What is inductive bias in machine learning? [closed]
What is inductive bias in machine learning? Why is it necessary?
Every machine learning algorithm with any ability to generalize beyond the training data that it sees has some type of inductive bias, which are the assumptions made by the model to learn the target function and to generalize beyond training data.
For example, in linear regression, the model assumes that the output or dependent variable is related to independent variable linearly (in the weights). This is an inductive bias of the model.
What is inductive bias?
Pretty much every design choice in machine learning signifies some sort of inductive bias. "Relational inductive biases, deep learning, and graph networks" (Battaglia et. al, 2018) is an amazing 🙌 read, which I will be referring to throughout this answer.
An inductive bias allows a learning algorithm to prioritize one solution (or interpretation) over another, independent of the observed data. [...] Inductive biases can express assumptions about either the data-generating process or the space of solutions.
Examples in deep learning
Concretely speaking, the very composition of layers 🍰 in deep learning provides a type of relational inductive bias: hierarchical processing. The type of layer imposes further relational inductive biases:
More generally, non-relational inductive biases used in deep learning include:
- activation non-linearities,
- weight decay,
- dropout,
- batch and layer normalization,
- data augmentation,
- training curricula,
- optimization algorithms,
- anything that imposes constraints on the learning trajectory.
Examples outside of deep learning
In a Bayesian model, inductive biases are typically expressed through the choice and parameterization of the prior distribution. Adding a Tikhonov regularization penalty to your loss function implies assuming that simpler hypotheses are more likely.
Conclusion
The stronger the inductive bias, the better the sample efficiency--this can be understood in terms of the bias-variance tradeoff. Many modern deep learning methods follow an “end-to-end” design philosophy which emphasizes minimal a priori representational and computational assumptions, which explains why they tend to be so data-intensive. On the other hand, there is a lot of research into baking stronger relational inductive biases into deep learning architectures, e.g. with graph networks.
An aside about the word "inductive"
In philosophy, inductive reasoning refers to generalization from specific observations to a conclusion.

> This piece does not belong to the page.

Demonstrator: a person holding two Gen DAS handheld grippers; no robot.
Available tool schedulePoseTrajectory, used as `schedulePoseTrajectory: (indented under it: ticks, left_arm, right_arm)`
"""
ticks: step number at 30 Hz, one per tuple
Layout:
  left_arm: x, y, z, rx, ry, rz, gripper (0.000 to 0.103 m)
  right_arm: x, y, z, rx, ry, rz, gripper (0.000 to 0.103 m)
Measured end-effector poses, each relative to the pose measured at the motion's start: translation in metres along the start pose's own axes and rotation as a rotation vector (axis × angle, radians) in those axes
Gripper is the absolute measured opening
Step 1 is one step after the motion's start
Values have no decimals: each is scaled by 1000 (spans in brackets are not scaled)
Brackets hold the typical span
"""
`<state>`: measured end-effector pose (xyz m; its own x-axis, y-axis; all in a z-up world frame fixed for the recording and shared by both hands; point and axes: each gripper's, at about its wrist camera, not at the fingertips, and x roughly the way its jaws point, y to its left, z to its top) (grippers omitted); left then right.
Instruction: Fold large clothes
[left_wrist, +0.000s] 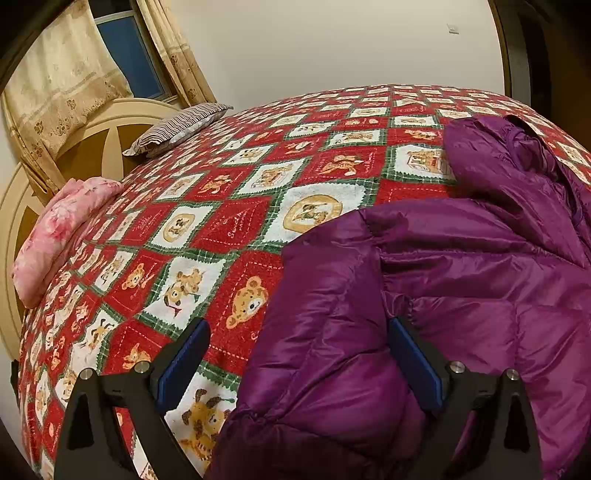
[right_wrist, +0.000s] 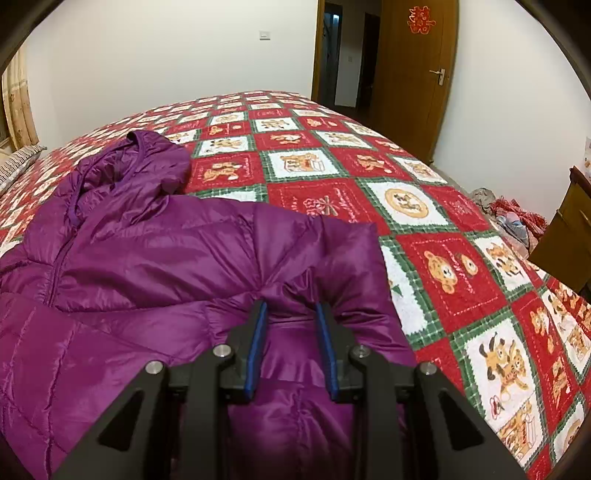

This is a counterpoint to deductive reasoning, which refers to specialization from general ideas to a conclusion.
Inductive bias is the set of assumptions a learner uses to predict results given inputs it has not yet encountered.
According to Tom Mitchell's definition,
an inductive bias of a learner is the set of additional assumptions sufficient to justify its inductive inferences as deductive inferences.
I couldn't quite understand above definition so I searched through Wikipedia and was able to summarize the definition in layman's terms.
Given a data set, which learning model (=Inductive Bias) should be chosen?
Inductive Bias has some prior assumptions about the tasks. Not one bias that is best on all problems and there have been a lot of research efforts to automatically discover the Inductive Bias.
The following is a list of common inductive biases in machine learning algorithms.
Maximum conditional independence: if the hypothesis can be cast in a Bayesian framework, try to maximize conditional independence. This is the bias used in the Naive Bayes classifier.
Minimum cross-validation error: when trying to choose among hypotheses, select the hypothesis with the lowest cross-validation error. Although cross-validation may seem to be free of bias, the "no free lunch" theorems show that cross-validation must be biased.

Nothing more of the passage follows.